General import vs. per-framework importers

Section titled “General import vs. per-framework importers”

Chose: General column-mapping wizard Over: Dedicated importers for each framework (NIST importer, CIS importer, etc.) Why: More flexible, less code to maintain, works with arbitrary data Cost: Users must understand their data structure; no “one-click NIST import” Mitigation: Saved configs + community-shared configs reduce setup friction

Chose: Bundle PapaParse (~50KB) Over: Custom CSV parser Why: Handles all edge cases (RFC 4180 compliance, encoding, streaming) Cost: Larger bundle size Mitigation: Tree-shaking removes unused PapaParse features

Chose: YAML frontmatter as primary metadata location Over: Inline Dataview fields in note body Why: Standard Obsidian properties, works with Bases and search, cleaner notes Cost: Less flexible for per-section metadata Mitigation: Body content supports inline fields for advanced users

Chose: Fingerprint-based fuzzy matching with threshold Over: Exact column-name matching only Why: Files evolve — columns get renamed, added, removed.
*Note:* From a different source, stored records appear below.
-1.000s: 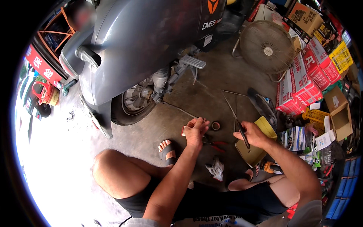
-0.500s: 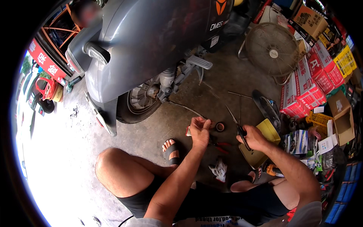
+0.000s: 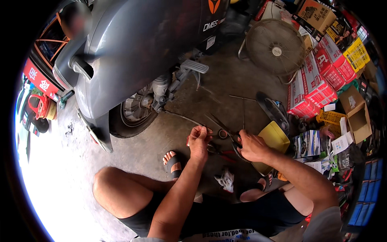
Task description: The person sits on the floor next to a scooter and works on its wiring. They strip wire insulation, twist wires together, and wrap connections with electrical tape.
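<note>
My left hand (image 3: 198,142) is closed in a pinch on the end of a thin cable (image 3: 183,117), which runs out from the scooter's rear wheel hub. A small red bit shows at the hand's left side. To the right, my right hand (image 3: 253,147) grips a pair of black scissors (image 3: 221,123) by the handles. The blades are parted and point up and left toward the cable, apart from it. A roll of tape (image 3: 222,134) lies on the floor between the hands. Below it are red-handled pliers (image 3: 227,157), partly behind my left hand.
The grey scooter (image 3: 141,56) with its rear wheel (image 3: 135,117) stands ahead. A yellow tray (image 3: 275,136), a T-handle wrench (image 3: 243,111) and a crumpled white rag (image 3: 226,180) lie around my hands. A round floor fan (image 3: 276,51) and red-white cartons (image 3: 312,86) stand to the right.
The scissors have come nearer my left hand and their blades have spread apart. My left hand keeps its pinch on the cable. The whole view has shifted slightly.
</note>
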Tool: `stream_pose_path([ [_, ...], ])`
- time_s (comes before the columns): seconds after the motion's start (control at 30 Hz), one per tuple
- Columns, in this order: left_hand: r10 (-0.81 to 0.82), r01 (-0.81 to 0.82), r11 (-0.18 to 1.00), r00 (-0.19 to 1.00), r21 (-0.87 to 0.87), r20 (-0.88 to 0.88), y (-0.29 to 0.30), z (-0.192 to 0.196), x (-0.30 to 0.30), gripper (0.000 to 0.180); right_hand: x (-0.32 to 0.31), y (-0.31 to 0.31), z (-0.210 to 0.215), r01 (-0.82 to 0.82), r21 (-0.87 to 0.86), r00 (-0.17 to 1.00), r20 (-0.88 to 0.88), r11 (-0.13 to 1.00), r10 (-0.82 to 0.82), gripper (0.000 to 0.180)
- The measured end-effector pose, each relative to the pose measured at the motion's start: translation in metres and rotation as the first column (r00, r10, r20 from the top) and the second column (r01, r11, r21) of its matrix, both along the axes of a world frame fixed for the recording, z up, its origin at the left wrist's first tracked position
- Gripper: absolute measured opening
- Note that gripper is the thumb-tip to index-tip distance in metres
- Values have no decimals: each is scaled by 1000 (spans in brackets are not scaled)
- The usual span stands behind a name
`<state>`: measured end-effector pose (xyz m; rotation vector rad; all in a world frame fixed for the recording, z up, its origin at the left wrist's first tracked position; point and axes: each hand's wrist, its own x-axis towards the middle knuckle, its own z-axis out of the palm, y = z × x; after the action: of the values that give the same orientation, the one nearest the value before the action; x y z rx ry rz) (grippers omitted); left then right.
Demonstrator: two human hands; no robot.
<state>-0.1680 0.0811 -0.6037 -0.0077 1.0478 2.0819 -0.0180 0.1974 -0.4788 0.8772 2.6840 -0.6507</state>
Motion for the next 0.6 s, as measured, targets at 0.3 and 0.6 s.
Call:
stream_pose_path([
  [0.3,-44,10,973,989,232,142,1,-14,0,7,-3,-15,9,-138,228,989,87,964,121,50],
  [0.6,-62,-3,966,968,258,243,0,-6,4,9,-8,-13,13,-163,218,984,109,962,142,51],
])
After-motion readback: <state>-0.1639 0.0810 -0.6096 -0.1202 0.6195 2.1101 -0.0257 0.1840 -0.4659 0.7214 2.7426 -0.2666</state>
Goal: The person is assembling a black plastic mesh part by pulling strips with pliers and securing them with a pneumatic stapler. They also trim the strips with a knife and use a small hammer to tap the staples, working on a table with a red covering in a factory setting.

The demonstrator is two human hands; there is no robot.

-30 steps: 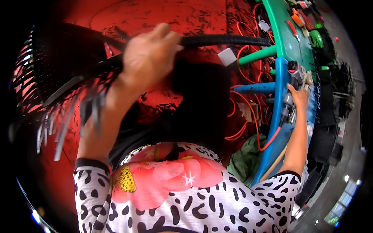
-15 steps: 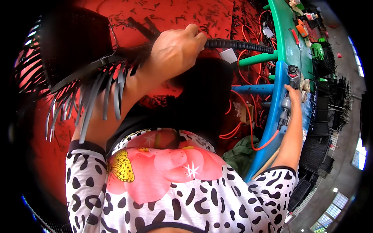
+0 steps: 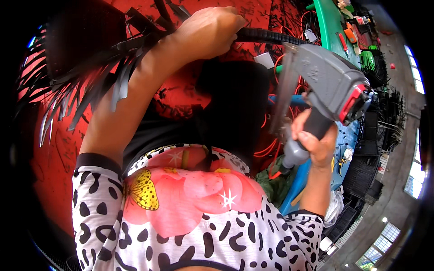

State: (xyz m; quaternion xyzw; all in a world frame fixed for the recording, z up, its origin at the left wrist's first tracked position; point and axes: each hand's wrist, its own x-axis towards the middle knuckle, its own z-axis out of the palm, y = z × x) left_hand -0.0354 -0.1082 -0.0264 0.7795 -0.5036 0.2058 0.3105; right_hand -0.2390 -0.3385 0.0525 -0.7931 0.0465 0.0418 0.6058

Fuzzy handles this. Cost: Possible false positive suggestions Mitigation: User confirms before applying; threshold is configurable

Chose: Keep both — plugin for Obsidian UI, Python for CLI/batch Over: Replacing Python entirely with the plugin Why: Different use cases. CLI is better for automation, CI, and large batch imports. Cost: Two codebases to maintain Mitigation: Shared concepts, different implementations. Python is stable and feature-complete.